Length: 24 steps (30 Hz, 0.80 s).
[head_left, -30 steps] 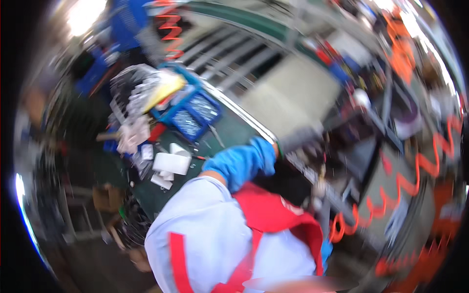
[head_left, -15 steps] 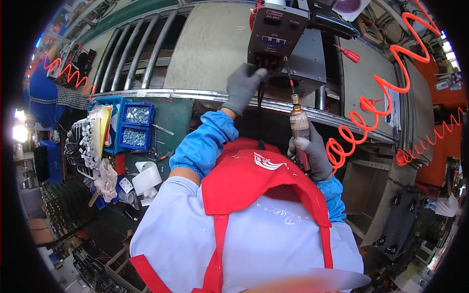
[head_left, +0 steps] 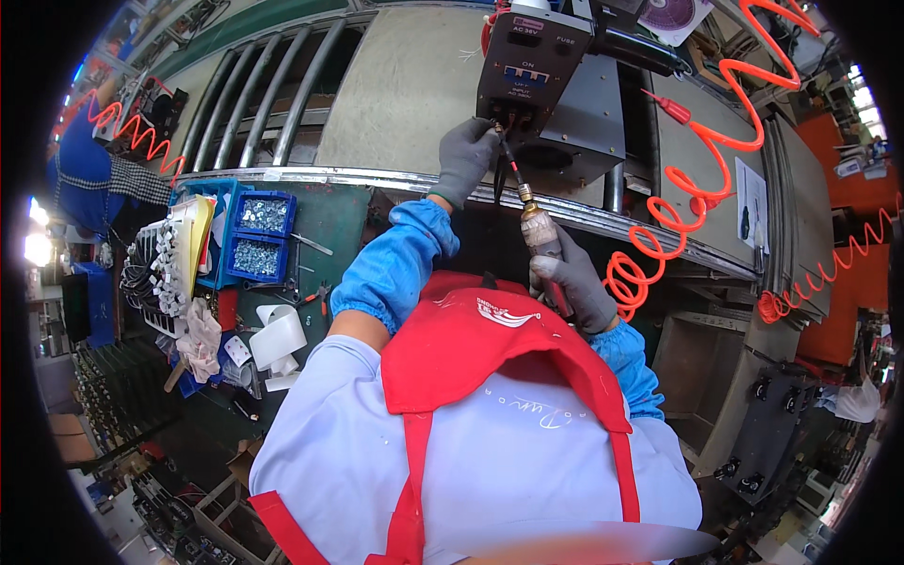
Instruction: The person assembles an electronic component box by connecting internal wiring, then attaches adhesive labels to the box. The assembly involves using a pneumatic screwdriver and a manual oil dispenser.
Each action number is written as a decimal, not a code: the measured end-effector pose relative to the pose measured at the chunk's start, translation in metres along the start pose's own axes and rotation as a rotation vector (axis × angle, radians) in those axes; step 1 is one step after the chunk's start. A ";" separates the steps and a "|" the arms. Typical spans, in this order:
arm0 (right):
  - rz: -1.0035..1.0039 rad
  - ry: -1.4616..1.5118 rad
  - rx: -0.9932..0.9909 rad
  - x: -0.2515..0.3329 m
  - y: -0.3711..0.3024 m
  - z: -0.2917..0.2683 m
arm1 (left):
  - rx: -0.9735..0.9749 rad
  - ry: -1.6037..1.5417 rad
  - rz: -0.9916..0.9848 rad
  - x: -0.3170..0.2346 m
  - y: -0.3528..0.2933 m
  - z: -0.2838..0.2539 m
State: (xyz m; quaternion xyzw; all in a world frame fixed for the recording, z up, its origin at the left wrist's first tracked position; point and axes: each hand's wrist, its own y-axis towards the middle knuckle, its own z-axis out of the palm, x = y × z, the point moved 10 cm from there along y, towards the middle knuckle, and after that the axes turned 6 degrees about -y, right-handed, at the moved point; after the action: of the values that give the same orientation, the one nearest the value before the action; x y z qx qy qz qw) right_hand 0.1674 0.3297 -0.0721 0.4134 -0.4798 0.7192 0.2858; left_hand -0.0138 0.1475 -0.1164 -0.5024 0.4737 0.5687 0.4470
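Observation:
A pneumatic screwdriver [head_left: 540, 229] is gripped in my right hand [head_left: 576, 280], its long thin bit pointing up and to the left. The bit's tip reaches the lower left corner of a dark grey box-shaped machine [head_left: 524, 61] with a switch and sockets on its panel. Right at that tip are the fingers of my left hand [head_left: 465, 162], closed together against the machine's lower edge. What they pinch is too small to make out. A black cable [head_left: 498, 179] hangs down from the panel beside them. Both hands wear grey gloves.
An orange coiled air hose [head_left: 680, 193] hangs at the right, near a red screwdriver [head_left: 674, 110]. Blue bins [head_left: 260, 259] of small metal parts stand at the left. Metal rollers [head_left: 259, 99] and a metal rail [head_left: 325, 177] run along the bench.
My right hand and the pneumatic screwdriver have moved left, bringing the bit from the panel's right side to its lower left corner. My left hand's fingers have drawn together near the tip.

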 end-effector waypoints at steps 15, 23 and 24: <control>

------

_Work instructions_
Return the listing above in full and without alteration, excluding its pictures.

_Result of the task_
Length: 24 steps (30 Hz, 0.80 s).
[head_left, -30 steps] 
[head_left, -15 steps] 
[head_left, +0 steps] 
Instruction: The person assembles an electronic component box by connecting internal wiring, then attaches adhesive labels to the box. The assembly involves using a pneumatic screwdriver and a manual oil dispenser.
Each action number is written as a decimal, not a code: the measured end-effector pose relative to the pose measured at the chunk's start, translation in metres along the start pose's own axes and rotation as a rotation vector (axis × angle, radians) in those axes; step 1 is one step after the chunk's start. A ";" separates the steps and a "|" the arms. Typical spans, in this order:
arm0 (right):
  - rz: -1.0035..1.0039 rad
  - ry: -1.4616..1.5118 rad
  - rx: -0.9932..0.9909 rad
  - x: -0.2515..0.3329 m
  - y: -0.3711..0.3024 m
  - z: -0.2917..0.2683 m
arm1 (left):
  - rx: -0.9735..0.9749 rad
  - ry: -1.6037..1.5417 rad
  - rz: -0.9916..0.9848 rad
  - x: -0.3170..0.2346 m
  - y: -0.3528..0.2933 m
  - z: -0.2838..0.2539 m
State: (xyz m; quaternion xyzw; all in a world frame fixed for the recording, z up, its origin at the left wrist's first tracked position; point and axes: each hand's wrist, its own y-axis towards the middle knuckle, its own z-axis out of the palm, x = y × z, the point moved 10 cm from there along y, towards the middle knuckle, and after that the axes turned 6 degrees about -y, right-handed, at the moved point; after the action: of the values that give the same orientation, the one nearest the value before the action; x y z qx qy qz qw) right_hand 0.1674 0.3297 -0.0721 0.4134 -0.4798 0.7192 0.2858; left_hand -0.0138 0.1475 -0.1164 -0.5024 0.4737 0.5687 0.4470
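Observation:
A pneumatic screwdriver [head_left: 540, 229] is gripped in my right hand [head_left: 576, 280], its long thin bit pointing up and to the left. The bit's tip reaches the lower left corner of a dark grey box-shaped machine [head_left: 524, 61] with a switch and sockets on its panel. Right at that tip are the fingers of my left hand [head_left: 465, 162], closed together against the machine's lower edge. What they pinch is too small to make out. A black cable [head_left: 498, 179] hangs down from the panel beside them. Both hands wear grey gloves.
An orange coiled air hose [head_left: 680, 193] hangs at the right, near a red screwdriver [head_left: 674, 110]. Blue bins [head_left: 260, 259] of small metal parts stand at the left. Metal rollers [head_left: 259, 99] and a metal rail [head_left: 325, 177] run along the bench.
My right hand and the pneumatic screwdriver have moved left, bringing the bit from the panel's right side to its lower left corner. My left hand's fingers have drawn together near the tip.
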
 end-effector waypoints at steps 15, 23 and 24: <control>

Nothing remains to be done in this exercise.